Instructions for the task: Locate the line that contains "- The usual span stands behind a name" in the entries below, then repeat it and every following line through the line that contains "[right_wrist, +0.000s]", exactly, and no others.

Extracted data:
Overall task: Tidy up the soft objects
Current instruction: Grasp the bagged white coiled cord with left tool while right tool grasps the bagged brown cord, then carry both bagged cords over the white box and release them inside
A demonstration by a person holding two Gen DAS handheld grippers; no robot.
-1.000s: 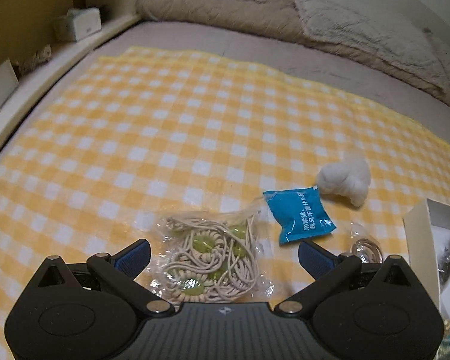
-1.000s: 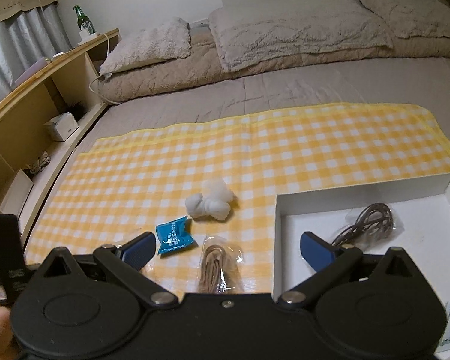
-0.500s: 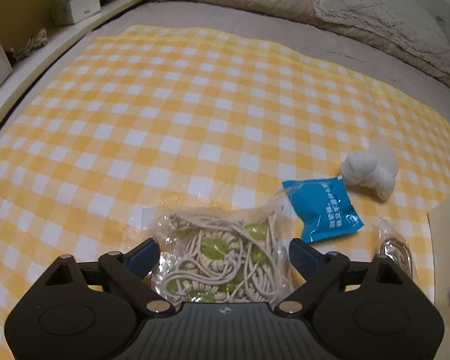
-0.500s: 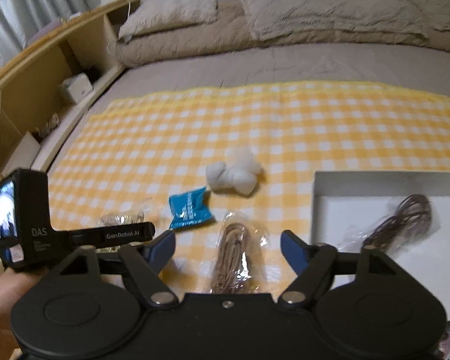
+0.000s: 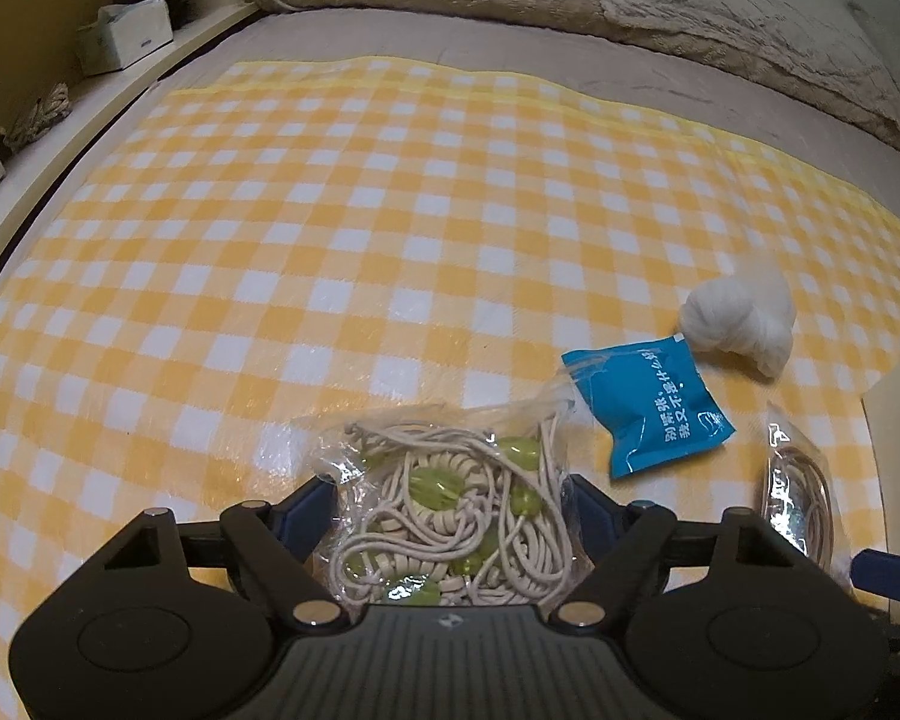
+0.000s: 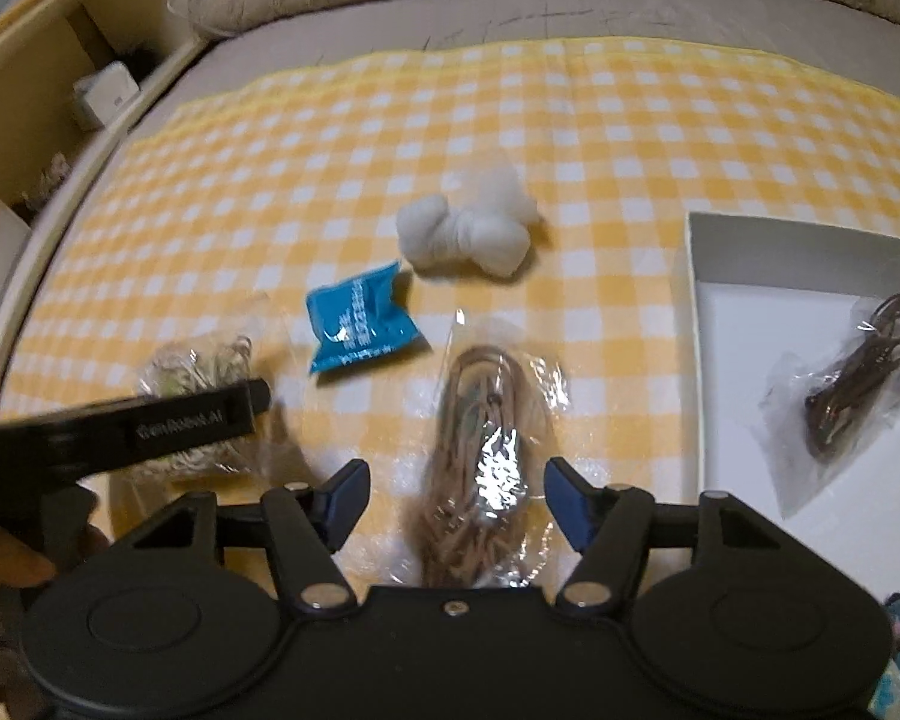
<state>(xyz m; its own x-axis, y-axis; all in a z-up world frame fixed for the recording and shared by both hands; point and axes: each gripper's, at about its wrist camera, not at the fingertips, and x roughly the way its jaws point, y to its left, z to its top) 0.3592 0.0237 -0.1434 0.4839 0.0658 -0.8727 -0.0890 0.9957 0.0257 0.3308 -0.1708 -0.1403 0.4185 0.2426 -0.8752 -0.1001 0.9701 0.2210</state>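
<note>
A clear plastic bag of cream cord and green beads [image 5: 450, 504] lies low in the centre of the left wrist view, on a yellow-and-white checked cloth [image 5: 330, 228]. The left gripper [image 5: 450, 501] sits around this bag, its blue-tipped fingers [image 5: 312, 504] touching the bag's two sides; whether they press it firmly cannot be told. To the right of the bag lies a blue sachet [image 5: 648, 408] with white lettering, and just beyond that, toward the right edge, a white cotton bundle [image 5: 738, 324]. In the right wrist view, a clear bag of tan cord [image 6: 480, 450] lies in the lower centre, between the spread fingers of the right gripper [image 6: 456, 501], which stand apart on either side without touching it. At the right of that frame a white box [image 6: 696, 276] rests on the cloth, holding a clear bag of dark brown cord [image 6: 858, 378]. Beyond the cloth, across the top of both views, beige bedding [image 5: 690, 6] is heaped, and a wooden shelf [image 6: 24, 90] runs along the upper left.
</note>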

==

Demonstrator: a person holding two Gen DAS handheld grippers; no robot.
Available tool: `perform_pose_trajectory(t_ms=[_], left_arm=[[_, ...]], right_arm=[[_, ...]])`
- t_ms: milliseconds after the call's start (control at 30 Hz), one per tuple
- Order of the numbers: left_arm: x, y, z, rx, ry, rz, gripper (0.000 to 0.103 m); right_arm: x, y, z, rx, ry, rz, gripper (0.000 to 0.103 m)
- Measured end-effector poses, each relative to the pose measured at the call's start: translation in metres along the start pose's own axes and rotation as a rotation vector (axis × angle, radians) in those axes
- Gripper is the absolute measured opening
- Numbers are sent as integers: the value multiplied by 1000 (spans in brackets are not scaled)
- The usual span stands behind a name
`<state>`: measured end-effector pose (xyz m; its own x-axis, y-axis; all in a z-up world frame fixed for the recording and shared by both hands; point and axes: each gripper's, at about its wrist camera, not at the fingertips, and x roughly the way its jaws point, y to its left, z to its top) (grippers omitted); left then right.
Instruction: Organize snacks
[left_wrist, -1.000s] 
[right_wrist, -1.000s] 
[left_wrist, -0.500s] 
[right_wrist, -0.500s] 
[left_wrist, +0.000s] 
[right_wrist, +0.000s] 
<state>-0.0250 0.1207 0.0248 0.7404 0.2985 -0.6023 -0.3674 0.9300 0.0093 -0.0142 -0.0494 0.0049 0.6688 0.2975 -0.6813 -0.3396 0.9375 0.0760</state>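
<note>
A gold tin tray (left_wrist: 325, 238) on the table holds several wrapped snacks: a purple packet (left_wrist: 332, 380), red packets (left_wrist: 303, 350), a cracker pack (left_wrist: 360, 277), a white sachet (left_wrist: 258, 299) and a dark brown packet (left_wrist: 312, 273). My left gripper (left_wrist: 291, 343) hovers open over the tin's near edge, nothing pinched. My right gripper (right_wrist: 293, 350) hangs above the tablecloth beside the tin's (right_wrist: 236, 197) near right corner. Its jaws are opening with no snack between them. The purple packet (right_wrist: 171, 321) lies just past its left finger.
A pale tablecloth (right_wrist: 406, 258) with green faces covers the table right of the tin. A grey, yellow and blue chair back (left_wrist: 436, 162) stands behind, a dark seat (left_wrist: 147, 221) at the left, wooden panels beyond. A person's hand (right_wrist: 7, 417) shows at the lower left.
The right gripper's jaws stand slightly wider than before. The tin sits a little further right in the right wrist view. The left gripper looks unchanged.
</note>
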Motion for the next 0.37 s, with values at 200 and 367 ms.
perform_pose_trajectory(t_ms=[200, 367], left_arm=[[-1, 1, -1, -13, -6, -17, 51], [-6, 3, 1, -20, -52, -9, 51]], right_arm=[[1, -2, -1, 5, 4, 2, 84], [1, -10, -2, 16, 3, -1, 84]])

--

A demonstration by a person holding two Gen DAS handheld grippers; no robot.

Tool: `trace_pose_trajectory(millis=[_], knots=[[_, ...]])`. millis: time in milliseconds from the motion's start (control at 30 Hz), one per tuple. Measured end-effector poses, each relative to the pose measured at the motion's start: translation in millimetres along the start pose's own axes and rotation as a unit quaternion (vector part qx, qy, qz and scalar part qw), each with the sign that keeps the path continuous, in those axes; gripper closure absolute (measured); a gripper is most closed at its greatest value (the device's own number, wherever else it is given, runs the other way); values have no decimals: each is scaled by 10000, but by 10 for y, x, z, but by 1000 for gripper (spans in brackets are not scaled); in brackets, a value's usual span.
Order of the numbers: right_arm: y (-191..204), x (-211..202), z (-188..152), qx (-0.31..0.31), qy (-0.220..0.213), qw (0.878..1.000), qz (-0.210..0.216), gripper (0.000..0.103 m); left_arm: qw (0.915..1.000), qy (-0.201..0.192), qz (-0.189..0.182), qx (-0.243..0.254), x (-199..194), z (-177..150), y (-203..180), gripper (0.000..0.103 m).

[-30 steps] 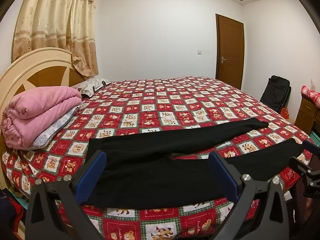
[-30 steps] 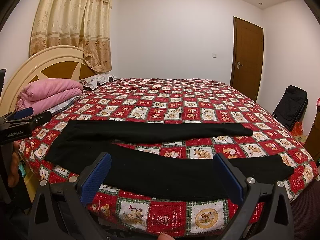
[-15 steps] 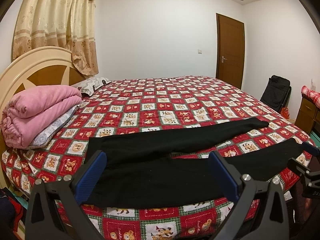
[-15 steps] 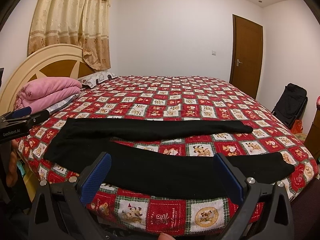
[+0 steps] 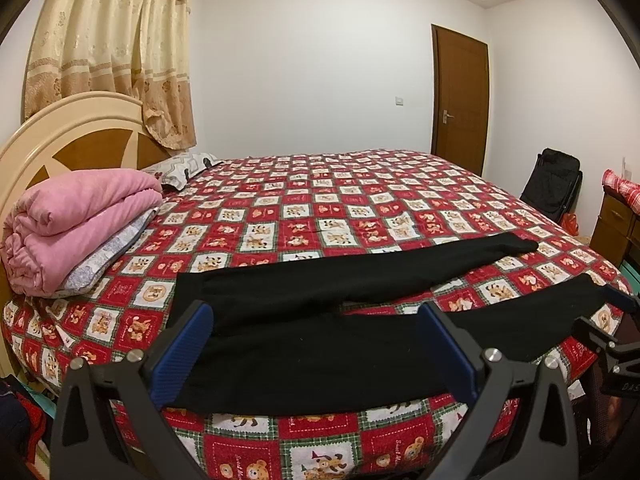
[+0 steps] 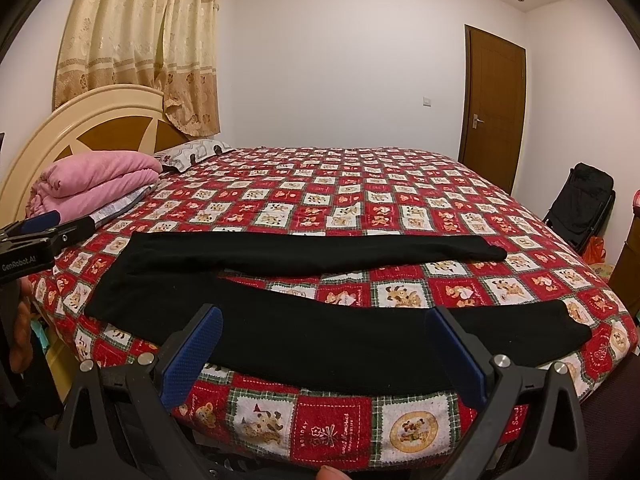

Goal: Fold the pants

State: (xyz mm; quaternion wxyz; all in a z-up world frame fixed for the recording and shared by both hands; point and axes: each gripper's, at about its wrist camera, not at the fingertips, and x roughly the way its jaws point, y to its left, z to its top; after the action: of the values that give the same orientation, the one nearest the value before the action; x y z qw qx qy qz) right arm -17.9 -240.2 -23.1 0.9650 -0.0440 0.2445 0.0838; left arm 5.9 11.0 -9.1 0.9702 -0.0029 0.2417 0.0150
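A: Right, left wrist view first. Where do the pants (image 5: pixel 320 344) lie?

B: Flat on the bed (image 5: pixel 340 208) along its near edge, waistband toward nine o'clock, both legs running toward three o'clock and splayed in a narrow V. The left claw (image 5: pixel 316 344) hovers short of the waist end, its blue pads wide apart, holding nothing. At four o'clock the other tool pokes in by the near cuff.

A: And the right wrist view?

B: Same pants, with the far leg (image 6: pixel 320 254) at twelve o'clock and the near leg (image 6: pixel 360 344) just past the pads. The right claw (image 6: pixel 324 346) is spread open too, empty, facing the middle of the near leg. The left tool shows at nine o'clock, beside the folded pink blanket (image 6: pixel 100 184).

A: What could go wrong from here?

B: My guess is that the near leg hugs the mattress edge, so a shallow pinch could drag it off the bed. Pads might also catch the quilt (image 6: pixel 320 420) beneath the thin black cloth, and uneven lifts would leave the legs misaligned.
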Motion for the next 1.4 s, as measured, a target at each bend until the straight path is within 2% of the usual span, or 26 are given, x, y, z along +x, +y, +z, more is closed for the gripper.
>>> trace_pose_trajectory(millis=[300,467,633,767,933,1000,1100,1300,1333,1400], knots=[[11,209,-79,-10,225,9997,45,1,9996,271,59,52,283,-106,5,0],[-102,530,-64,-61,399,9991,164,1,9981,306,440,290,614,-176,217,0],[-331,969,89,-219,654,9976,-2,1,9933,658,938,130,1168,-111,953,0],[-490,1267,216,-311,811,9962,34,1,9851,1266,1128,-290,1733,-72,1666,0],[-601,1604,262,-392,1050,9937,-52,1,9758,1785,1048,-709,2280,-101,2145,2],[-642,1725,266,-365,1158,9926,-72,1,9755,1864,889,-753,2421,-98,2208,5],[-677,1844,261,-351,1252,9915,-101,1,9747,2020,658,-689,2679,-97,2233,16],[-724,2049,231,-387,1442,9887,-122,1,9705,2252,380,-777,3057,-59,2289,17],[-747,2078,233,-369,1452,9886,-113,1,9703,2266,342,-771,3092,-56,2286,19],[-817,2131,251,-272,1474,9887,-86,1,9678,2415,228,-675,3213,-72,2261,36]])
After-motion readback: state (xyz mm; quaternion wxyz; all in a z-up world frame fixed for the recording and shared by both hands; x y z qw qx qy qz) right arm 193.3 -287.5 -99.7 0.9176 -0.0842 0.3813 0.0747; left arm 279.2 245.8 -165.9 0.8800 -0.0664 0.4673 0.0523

Problem solution:
- The usual span stands behind a name
`<state>`: measured end-effector pose (xyz m; its own x-axis, y-axis; all in a z-up world frame fixed for the recording and shared by both hands; point and axes: each gripper's, at about its wrist camera, not at the fingertips, and x roughly the way its jaws point, y to its left, z to its top) (grippers omitted); left then right.
Instruction: Organize snacks
[left_wrist, -1.000s] 
[right_wrist, -1.000s] 
[left_wrist, -0.500s] 
[right_wrist, -0.500s] 
[left_wrist, +0.000s] 
[right_wrist, +0.000s] 

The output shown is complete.